» **Problem**: Where the lines below hold images, skip those and copy every word exactly.
BEGIN
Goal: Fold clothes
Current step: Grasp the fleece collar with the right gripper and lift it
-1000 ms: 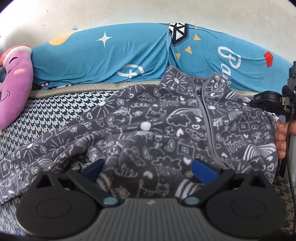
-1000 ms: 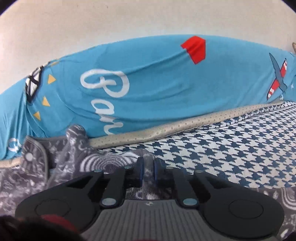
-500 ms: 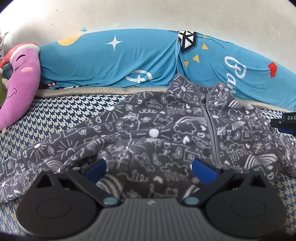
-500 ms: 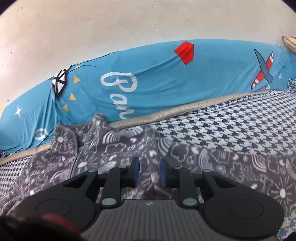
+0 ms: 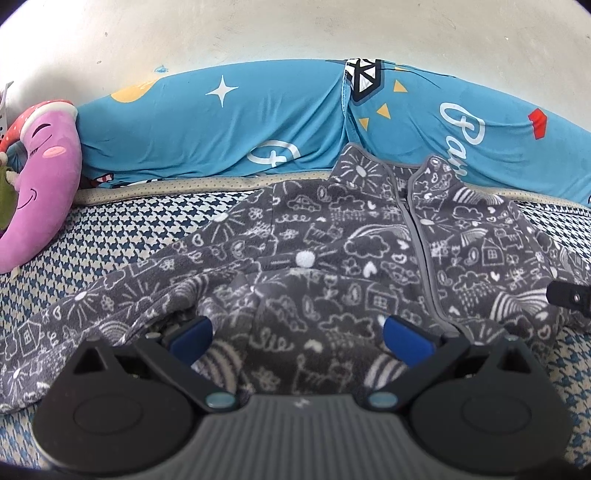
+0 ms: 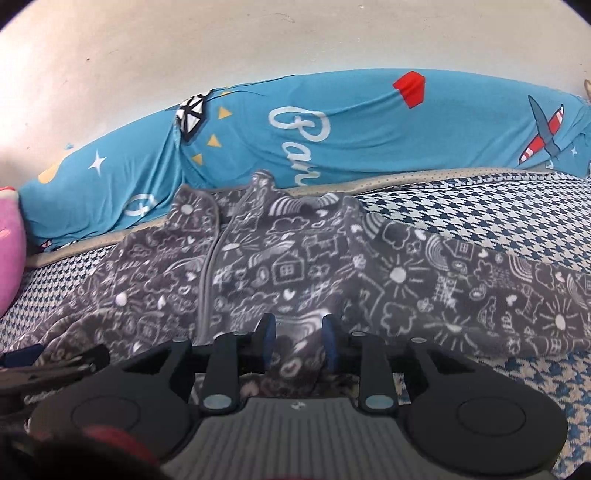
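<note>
Grey fleece jacket (image 5: pixel 369 258) lay spread front-up on the bed (image 5: pixel 122 229), zip closed, collar toward the blue pillows (image 5: pixel 229 122) along the white wall (image 5: pixel 295 33). Left tongs (image 5: pixel 299 332) were released, jaws wide, over the jacket's lower left panel; fabric sat between the pads, not pinched. Right tongs (image 6: pixel 297 332) had just been opening: jaws partly apart above the hem right of the zip, cloth below the gap, no grip visible. Right sleeve (image 6: pixel 498 291) stretched out flat on the houndstooth cover. Pink moon plush (image 5: pixel 40 177) sat at the bed's left edge.
</note>
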`<state>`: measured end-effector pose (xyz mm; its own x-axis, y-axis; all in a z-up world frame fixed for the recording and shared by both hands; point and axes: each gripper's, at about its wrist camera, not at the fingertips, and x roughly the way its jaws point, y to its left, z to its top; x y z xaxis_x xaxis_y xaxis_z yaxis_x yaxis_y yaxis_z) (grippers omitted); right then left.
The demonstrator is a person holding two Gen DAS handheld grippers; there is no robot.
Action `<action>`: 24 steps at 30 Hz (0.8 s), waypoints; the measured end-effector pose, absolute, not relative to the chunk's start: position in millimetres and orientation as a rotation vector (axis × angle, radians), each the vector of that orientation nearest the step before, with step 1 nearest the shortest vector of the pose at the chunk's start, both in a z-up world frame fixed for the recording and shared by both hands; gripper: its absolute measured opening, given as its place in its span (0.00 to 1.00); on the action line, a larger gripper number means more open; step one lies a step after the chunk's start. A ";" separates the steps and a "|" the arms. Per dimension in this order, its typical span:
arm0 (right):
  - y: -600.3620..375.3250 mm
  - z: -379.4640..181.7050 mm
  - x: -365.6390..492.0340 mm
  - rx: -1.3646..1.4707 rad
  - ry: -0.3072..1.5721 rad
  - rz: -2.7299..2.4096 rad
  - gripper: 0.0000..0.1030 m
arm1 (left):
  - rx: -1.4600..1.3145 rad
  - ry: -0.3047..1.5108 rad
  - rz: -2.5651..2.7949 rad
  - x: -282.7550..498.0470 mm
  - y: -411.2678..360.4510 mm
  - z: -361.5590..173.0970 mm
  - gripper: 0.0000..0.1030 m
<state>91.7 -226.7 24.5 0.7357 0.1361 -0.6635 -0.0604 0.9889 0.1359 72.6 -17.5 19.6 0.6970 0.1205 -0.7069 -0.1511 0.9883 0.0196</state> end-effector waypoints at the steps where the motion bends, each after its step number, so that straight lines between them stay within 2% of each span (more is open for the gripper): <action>1: -224.7 25.5 87.4 0.105 0.736 0.116 0.28 | -0.044 0.785 0.152 72.4 -16.6 19.8 1.00; 9: -215.7 37.8 50.2 0.052 0.707 0.199 0.30 | -0.042 0.775 0.166 66.9 -10.9 21.9 1.00; 13: -217.1 45.5 31.8 0.035 0.697 0.250 0.37 | -0.043 0.770 0.168 63.0 -9.1 25.1 1.00; 24: -214.5 39.4 -11.4 0.023 0.750 0.431 0.43 | -0.070 0.805 0.190 46.3 10.2 30.9 1.00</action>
<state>-11.4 -214.5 39.4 0.6483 0.3873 -0.6555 -0.3711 0.9125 0.1722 46.3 10.2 30.9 0.6772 0.1423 -0.7219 -0.1955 0.9806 0.0099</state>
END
» **Response below**:
Goal: Fold clothes
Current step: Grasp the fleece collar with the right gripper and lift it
-1000 ms: 
-1000 ms: 
-500 ms: 
-500 ms: 
+0 ms: 
+0 ms: 
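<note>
Grey fleece jacket (image 5: pixel 369 258) lay spread front-up on the bed (image 5: pixel 122 229), zip closed, collar toward the blue pillows (image 5: pixel 229 122) along the white wall (image 5: pixel 295 33). Left tongs (image 5: pixel 299 332) were released, jaws wide, over the jacket's lower left panel; fabric sat between the pads, not pinched. Right tongs (image 6: pixel 297 332) had just been opening: jaws partly apart above the hem right of the zip, cloth below the gap, no grip visible. Right sleeve (image 6: pixel 498 291) stretched out flat on the houndstooth cover. Pink moon plush (image 5: pixel 40 177) sat at the bed's left edge.
</note>
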`<state>`: measured end-effector pose (xyz mm; its own x-axis, y-axis; all in a z-up world frame fixed for the recording and shared by both hands; point and axes: each gripper's, at about its wrist camera, not at the fingertips, and x roughly the way its jaws point, y to its left, z to its top; x y z xaxis_x xaxis_y xaxis_z yaxis_x yaxis_y yaxis_z) (grippers omitted); right then left.
The demonstrator is a person holding two Gen DAS handheld grippers; there is no robot.
Action `<action>`: 24 steps at 30 Hz (0.8 s), waypoints; the measured end-effector pose, absolute, not relative to the chunk's start: position in millimetres and orientation as a rotation vector (axis × angle, radians), each the vector of that orientation nearest the step before, with step 1 nearest the shortest vector of the pose at the chunk's start, both in a z-up world frame fixed for the recording and shared by both hands; gripper: its absolute measured opening, given as its place in its span (0.00 to 1.00); on the action line, a larger gripper number means more open; step one lies a step after the chunk's start. A ";" separates the steps and a "|" the arms. Per dimension in this order, its typical span:
arm0 (right):
  - y: -600.3620..375.3250 mm
  - z: -379.4640..181.7050 mm
  - x: -365.6390..492.0340 mm
  - rx: -1.3646..1.4707 rad
  - ry: -0.3072..1.5721 rad
  - rz: -2.7299..2.4096 rad
  - gripper: 0.0000..0.1030 m
arm1 (left):
  - rx: -1.4600..1.3145 rad
  - ry: -0.3047..1.5108 rad
  - rz: -2.5651..2.7949 rad
  - x: -282.7550..498.0470 mm
  - y: -411.2678..360.4510 mm
  - z: -361.5590..173.0970 mm
  - gripper: 0.0000..0.1030 m
<state>91.7 -226.7 24.5 0.7357 0.1361 -0.6635 -0.0604 0.9889 0.1359 72.6 -17.5 19.6 0.6970 0.1205 -0.7069 -0.1511 0.9883 0.0196</state> end-effector waypoints at the steps where the motion bends, each after its step number, so that straight lines between them stay within 2% of each span (more is open for the gripper): <action>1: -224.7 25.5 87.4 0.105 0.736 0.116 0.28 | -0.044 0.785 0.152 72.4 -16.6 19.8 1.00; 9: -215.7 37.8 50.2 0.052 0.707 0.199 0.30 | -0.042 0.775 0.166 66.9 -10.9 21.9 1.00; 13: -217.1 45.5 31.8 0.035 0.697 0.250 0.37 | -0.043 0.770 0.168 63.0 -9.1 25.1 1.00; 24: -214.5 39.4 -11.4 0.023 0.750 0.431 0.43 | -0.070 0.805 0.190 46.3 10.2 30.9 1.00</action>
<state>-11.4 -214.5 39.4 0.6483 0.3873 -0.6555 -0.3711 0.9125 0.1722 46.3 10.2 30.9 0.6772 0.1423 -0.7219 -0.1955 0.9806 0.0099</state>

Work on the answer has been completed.